Global sequencing data on the SARS-CoV-2 R.1 variant through April 22, 2021 were exported from the GISAID EpiCoV database. We searched for lineage “R.1” and found 2,388 available metadata entries for the R.1 lineage for the period from October 24, 2020 to April 18, 2021, when excluding two data entries lacking a specific collection date. We also searched for the total number of samples by applying the following parameters: host “human”, location “Asia /Japan” or “North America/USA”, collection date “October 24, 2020 to April 18, 2021”. During this period, a total of 17,432 samples were registered in Japan, and 235,373 samples were registered in the United States.

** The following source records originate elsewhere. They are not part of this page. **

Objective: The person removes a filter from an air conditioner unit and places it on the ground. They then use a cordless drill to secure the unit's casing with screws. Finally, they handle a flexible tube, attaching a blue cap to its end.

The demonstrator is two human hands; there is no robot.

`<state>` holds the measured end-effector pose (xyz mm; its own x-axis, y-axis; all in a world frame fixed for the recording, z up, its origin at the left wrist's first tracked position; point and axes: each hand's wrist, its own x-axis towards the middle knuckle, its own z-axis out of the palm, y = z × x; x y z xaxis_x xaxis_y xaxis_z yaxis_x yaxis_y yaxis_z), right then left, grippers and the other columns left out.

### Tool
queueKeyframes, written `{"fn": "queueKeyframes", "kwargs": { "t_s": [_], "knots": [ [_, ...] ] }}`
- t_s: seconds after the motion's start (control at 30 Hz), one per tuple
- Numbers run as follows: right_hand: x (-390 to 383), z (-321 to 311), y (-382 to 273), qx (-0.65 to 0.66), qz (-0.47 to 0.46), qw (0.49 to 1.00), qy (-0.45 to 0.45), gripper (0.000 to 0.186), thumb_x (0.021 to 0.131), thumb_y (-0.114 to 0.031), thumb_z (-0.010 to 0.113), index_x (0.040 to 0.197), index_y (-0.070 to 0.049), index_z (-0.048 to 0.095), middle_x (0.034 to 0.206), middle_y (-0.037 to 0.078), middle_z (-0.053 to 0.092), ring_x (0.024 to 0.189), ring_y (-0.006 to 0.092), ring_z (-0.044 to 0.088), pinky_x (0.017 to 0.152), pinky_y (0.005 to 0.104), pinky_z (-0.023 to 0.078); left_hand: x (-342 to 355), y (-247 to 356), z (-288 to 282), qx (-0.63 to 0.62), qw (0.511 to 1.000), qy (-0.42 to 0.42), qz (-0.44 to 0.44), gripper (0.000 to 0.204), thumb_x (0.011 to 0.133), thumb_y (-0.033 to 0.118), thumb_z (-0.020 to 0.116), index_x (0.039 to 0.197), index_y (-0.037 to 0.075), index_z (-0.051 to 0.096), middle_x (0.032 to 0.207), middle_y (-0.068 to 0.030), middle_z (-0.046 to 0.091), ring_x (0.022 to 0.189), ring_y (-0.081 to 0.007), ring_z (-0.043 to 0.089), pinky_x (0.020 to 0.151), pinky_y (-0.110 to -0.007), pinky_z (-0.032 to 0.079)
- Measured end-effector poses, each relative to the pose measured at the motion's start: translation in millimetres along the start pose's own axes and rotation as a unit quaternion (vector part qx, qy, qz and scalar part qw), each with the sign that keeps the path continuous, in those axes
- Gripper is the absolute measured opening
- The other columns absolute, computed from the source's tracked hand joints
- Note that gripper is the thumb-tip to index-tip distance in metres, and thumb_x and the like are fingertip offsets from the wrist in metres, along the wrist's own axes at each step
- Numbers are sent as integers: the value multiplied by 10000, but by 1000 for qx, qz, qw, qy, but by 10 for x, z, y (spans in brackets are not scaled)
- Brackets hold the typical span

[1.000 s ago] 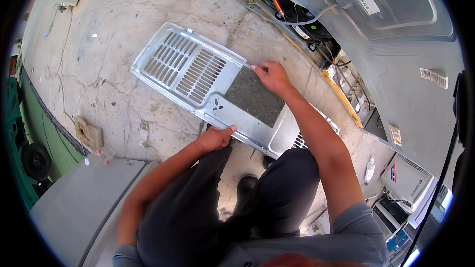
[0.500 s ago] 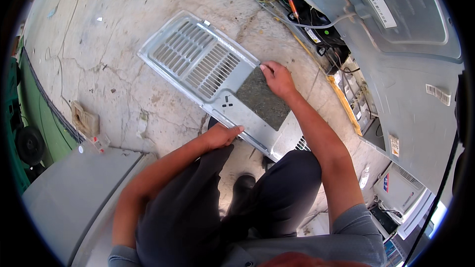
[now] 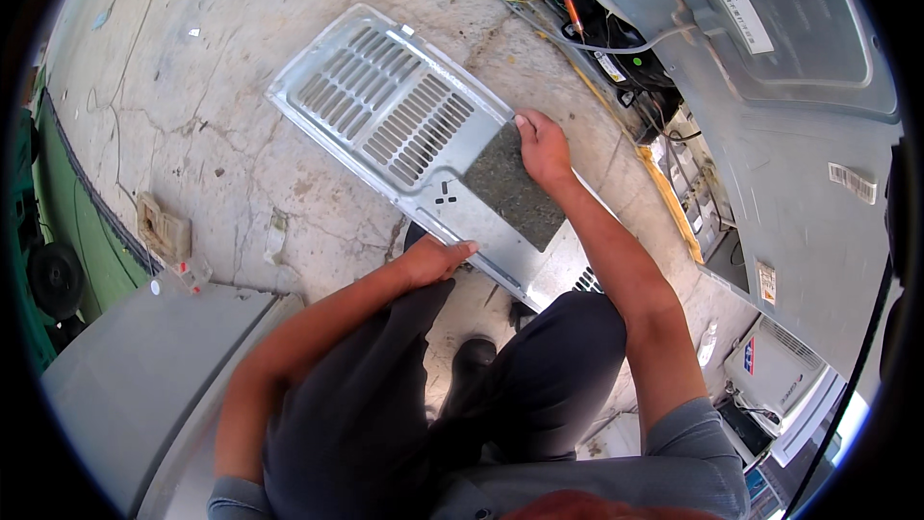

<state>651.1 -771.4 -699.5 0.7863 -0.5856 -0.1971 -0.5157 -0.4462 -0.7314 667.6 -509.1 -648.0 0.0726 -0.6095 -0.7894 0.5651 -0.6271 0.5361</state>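
Between my hands is a long metal panel (image 3: pixel 390 156) with rows of vent slots, its far end pointing up and left. A dark grey-green pad (image 3: pixel 517 190) covers part of its surface. My left hand (image 3: pixel 430 261) grips the near long edge, thumb on top and fingers hidden beneath. At the far long edge, my right hand (image 3: pixel 545 147) is closed on the rim beside the pad, with its lower fingers out of sight. The panel's near end rests by my right knee.
On the right lies a large grey appliance (image 3: pixel 789 154) with its compartment open, showing a black compressor (image 3: pixel 630 67) and a screwdriver with an orange handle (image 3: pixel 570 14). A grey cabinet (image 3: pixel 144 366) stands at lower left. Behind it is a dirty plastic part (image 3: pixel 164 228) on the cracked concrete floor.
The panel's far end has risen slightly and tilted a little. My right hand has shifted slightly with the rim; my left hand stays in nearly the same place.
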Motion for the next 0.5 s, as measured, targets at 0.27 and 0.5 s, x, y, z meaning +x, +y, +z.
{"fn": "queueKeyframes", "kwargs": {
  "t_s": [0.27,0.5],
  "knots": [
    [177,-113,125,124,87,985,-78,254,956,-215,607,1105,-33,705,967,106,728,902,187,657,838,328,492,-19,37,-29,69,998,2,6,531,993,369,592,550,123,434,522,26,421,489,-87,339,486,-298,288],
    [165,-376,172,159,116,974,-115,241,939,-178,625,1090,-17,722,985,72,727,883,155,625,826,313,490,27,39,39,14,998,-55,39,429,987,331,601,647,139,423,540,41,383,472,-75,323,448,-275,248]
  ]
}}
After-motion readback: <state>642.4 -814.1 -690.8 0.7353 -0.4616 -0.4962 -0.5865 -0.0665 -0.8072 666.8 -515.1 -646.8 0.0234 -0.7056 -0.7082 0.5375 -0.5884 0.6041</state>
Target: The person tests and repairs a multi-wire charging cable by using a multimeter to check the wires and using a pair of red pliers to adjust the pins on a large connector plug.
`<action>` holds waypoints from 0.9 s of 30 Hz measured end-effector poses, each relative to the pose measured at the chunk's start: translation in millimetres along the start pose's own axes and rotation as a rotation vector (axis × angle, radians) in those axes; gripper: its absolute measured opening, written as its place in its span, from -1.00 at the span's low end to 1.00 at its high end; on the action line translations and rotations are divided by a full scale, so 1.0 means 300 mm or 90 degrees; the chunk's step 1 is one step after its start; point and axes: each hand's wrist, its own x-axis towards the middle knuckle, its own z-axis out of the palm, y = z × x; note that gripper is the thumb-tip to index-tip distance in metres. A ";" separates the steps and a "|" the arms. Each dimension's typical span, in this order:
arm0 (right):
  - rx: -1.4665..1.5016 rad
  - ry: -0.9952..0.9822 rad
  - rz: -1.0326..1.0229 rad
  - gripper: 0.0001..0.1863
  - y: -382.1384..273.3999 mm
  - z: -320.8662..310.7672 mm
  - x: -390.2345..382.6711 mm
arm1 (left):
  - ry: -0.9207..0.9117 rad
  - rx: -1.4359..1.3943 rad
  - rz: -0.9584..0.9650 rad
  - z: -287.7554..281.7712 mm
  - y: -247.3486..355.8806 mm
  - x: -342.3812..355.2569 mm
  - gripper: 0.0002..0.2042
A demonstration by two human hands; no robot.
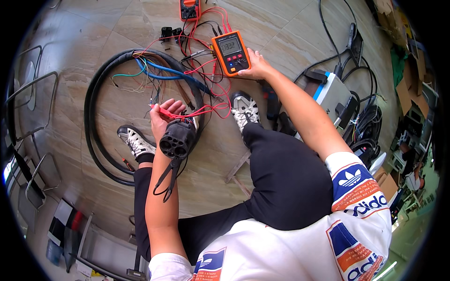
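My right hand (256,66) grips the lower right edge of an orange handheld meter (231,52) with a lit grey screen. Red and black test leads (221,27) run from its top. Pinched in the fingers of my left hand (165,112) is a red test lead clip (161,110); its tip is too small to make out. A black charging connector (176,140) with several round sockets lies against my left wrist, with a black strap hanging from it. Thin coloured wires (154,70) and a blue cable (171,72) spread out beyond my left hand.
A thick black cable (89,112) lies coiled on the tiled floor around my left foot. At the top sits a second orange meter (189,9), near small black parts (169,33). A screwdriver (127,164) lies by the coil. On the right stand a grey-white case (332,100) and piled black cables (368,126).
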 end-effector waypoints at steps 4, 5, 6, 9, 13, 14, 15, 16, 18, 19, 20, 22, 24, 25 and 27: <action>0.010 -0.025 0.006 0.35 0.027 -0.006 0.028 | -0.004 0.021 -0.011 -0.010 -0.006 0.017 -0.41; 0.005 -0.035 0.011 0.35 0.026 -0.007 0.027 | -0.004 0.021 -0.013 -0.011 -0.007 0.017 -0.41; 0.001 -0.045 0.016 0.35 0.024 -0.010 0.029 | -0.005 0.021 -0.015 -0.011 -0.007 0.017 -0.41; -0.024 -0.079 0.048 0.35 -0.026 -0.029 0.014 | 0.002 0.031 -0.008 -0.020 -0.009 0.019 -0.41; -0.038 -0.084 0.063 0.35 -0.030 -0.042 0.011 | -0.003 0.033 -0.014 -0.018 -0.012 0.028 -0.40; -0.033 -0.075 0.062 0.35 -0.033 -0.042 0.006 | -0.001 0.033 -0.014 -0.022 -0.010 0.030 -0.40; -0.029 -0.067 0.060 0.34 -0.036 -0.040 -0.001 | 0.000 0.033 -0.015 -0.024 -0.012 0.030 -0.40; -0.024 -0.058 0.058 0.33 -0.039 -0.042 -0.005 | 0.000 0.026 -0.017 -0.019 -0.012 0.026 -0.42; -0.017 -0.044 0.062 0.31 -0.044 -0.051 -0.008 | -0.001 0.012 -0.021 -0.007 -0.010 0.017 -0.45; -0.013 -0.037 0.064 0.30 -0.040 -0.050 -0.007 | -0.002 0.013 -0.021 -0.003 -0.012 0.019 -0.45; -0.013 -0.036 0.068 0.30 -0.035 -0.047 -0.003 | -0.003 0.015 -0.022 -0.001 -0.014 0.021 -0.45; -0.013 -0.036 0.074 0.29 -0.035 -0.046 0.004 | -0.001 0.017 -0.022 0.000 -0.016 0.024 -0.45; -0.012 -0.038 0.059 0.30 -0.036 -0.040 -0.007 | 0.007 0.019 -0.019 -0.005 -0.015 0.023 -0.45; -0.014 -0.037 0.052 0.30 -0.033 -0.044 -0.012 | 0.003 0.020 -0.021 -0.007 -0.015 0.025 -0.44; -0.007 -0.022 0.057 0.31 -0.020 -0.031 -0.014 | -0.005 0.021 -0.024 -0.015 -0.015 0.030 -0.44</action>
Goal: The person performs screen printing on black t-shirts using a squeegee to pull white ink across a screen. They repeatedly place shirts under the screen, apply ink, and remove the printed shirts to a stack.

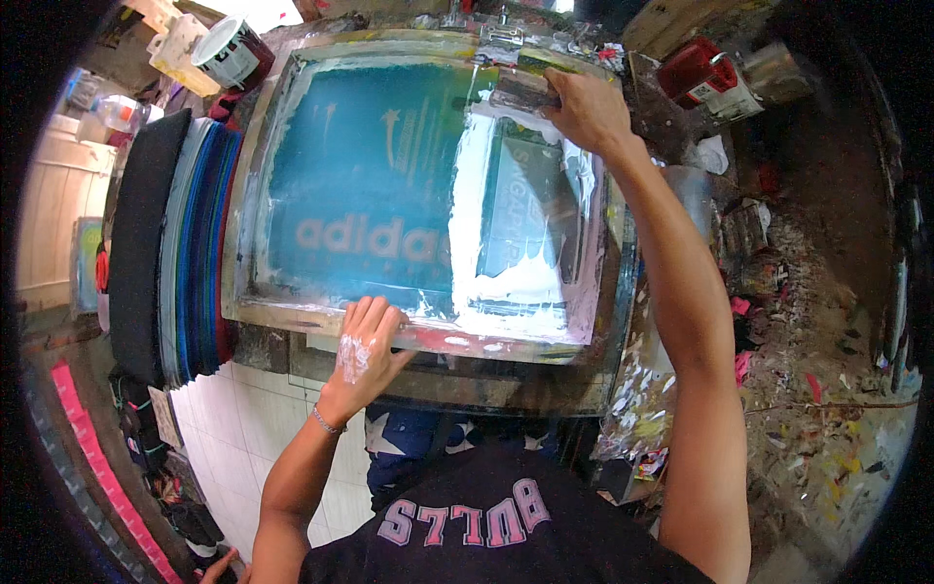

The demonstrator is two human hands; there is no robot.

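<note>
In front of me lies a screen-printing frame (326, 313) with pale wooden sides and a teal mesh (360, 165). Thick white ink (467, 209) covers a band right of its middle and pools toward the near right corner, around a grey stencil window. My left hand (368, 341), smeared with white on its back, has its fingers curled over the frame's near edge. At the far right corner my right hand (589, 109) is closed on the end of an ink-stained squeegee (523, 90), which lies across the inside of the frame. Its blade is hidden.
A stack of dark and blue fabric pieces (199, 253) stands close on the left. A white-and-dark paint can (233, 54) is at the far left, a red-stained can (710, 78) at the far right. Paint-spattered surfaces (817, 428) and scraps lie to the right.
</note>
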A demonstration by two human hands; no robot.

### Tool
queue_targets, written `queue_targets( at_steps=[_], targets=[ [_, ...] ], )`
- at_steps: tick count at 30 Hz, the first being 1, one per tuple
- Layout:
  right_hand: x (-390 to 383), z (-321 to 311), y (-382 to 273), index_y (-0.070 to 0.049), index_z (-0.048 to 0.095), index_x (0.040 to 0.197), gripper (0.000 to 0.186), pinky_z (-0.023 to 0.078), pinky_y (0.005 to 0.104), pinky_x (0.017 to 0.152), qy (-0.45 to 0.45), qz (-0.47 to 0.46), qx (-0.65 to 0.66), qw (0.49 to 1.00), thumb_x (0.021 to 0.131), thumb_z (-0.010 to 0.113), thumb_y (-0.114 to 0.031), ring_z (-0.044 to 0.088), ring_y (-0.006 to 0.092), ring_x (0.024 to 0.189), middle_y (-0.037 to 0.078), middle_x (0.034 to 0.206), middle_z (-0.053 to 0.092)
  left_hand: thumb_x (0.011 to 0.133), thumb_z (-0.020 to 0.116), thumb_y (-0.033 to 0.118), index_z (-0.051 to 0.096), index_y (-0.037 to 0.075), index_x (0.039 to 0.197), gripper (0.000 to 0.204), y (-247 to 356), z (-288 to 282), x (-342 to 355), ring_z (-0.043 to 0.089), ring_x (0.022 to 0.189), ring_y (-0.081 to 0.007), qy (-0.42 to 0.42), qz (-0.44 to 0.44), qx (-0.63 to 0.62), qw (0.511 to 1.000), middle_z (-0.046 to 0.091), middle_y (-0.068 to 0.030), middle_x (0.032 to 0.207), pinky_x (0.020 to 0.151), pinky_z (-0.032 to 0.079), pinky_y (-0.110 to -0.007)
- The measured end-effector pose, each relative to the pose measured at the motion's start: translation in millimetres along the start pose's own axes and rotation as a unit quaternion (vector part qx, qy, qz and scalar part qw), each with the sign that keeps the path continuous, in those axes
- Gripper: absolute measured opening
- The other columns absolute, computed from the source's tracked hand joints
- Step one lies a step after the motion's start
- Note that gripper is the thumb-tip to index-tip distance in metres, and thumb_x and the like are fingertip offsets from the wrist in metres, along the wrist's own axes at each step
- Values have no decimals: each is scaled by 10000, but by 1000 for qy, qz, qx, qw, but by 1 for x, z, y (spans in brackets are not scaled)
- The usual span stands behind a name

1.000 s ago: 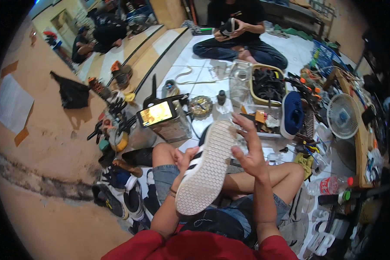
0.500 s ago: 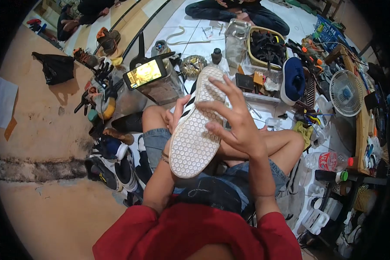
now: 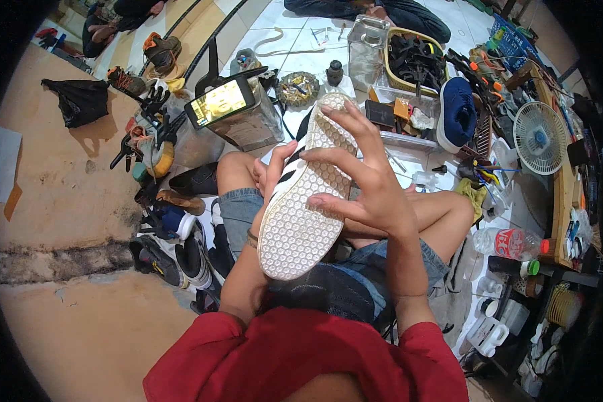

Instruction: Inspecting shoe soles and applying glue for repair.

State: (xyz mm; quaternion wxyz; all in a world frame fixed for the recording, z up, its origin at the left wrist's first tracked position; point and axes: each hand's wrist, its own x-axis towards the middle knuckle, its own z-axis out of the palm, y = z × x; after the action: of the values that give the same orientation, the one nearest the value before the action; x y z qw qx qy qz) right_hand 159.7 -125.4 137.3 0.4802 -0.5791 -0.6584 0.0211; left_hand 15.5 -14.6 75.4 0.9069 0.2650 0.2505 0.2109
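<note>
A white sneaker with black stripes (image 3: 307,208) is held up with its honeycomb-patterned sole facing me. My left hand (image 3: 269,175) grips it along the left side, most of that hand hidden behind the shoe. The spread fingers of my right hand (image 3: 368,177) rest on the sole, two reaching toward its upper half and striped edge, the thumb lying lower. Just beyond the shoe, a lit phone (image 3: 218,104) is propped on a metal can (image 3: 251,127), and a round tray of small bits (image 3: 298,90) stands beside a dark small bottle (image 3: 335,74).
Right: a blue shoe (image 3: 456,114), yellow basket (image 3: 398,37), fan (image 3: 539,137), wooden bench (image 3: 561,241) and plastic bottle (image 3: 506,242). Left: several shoes (image 3: 194,258) and a black bag (image 3: 77,100) by the wall. Another person's crossed legs (image 3: 412,17) are at the top.
My right hand has moved from the shoe's right edge onto the sole, fingers spread across it. The view has tipped downward, so the surroundings appear higher and the other person's upper body is cut off.
</note>
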Motion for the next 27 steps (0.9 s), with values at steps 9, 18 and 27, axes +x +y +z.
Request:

Rapid detection of R.1 lineage SARS-CoV-2 samples with a novel TaqMan assay
We designed a Custom TaqMan assay for detecting SARS-CoV-2 spike protein with the W152L and G769V mutations (Thermo Fisher Scientific). We also used a TaqMan SARS-CoV-2 Mutation Panel for detecting spike E484K (ID: ANU7GMZ, Thermo Fisher Scientific). TaqPath 1-Step RT-qPCR Master Mix CG was used as the master mix. The TaqMan MGB probes for the wild-type and variant alleles were labelled with VIC dye and FAM dye fluorescence, respectively.
Results
Household transmission of SARS-CoV-2 harboring a spike protein with the E484K mutation
As part of our ongoing genomic surveillance of SARS-CoV-2, we began to investigate SARS-CoV-2 spike protein RBD variants in Kofu city, Japan [25]. We previously identified P.1 lineage SARS-CoV-2, which harbors the K417T/E484K/N501Y mutations, in one patient [25]. A consecutive analysis detected the W152L/E484K/G769V mutations in three patients who provided samples on January 14, 2021. All three patients belonged to the same family: a man in his 40s (the father), a boy under 10 years old, and a girl under 10 years old. This family lived in Japan and had no history of travel to foreign countries. The mother of this family was also infected with SARS-CoV-2 around the same time as the other family members, but we were unable to obtain her samples because she was tested at another hospital. These results suggest that the family members were infected with the same virus lineage and that household transmission occurred.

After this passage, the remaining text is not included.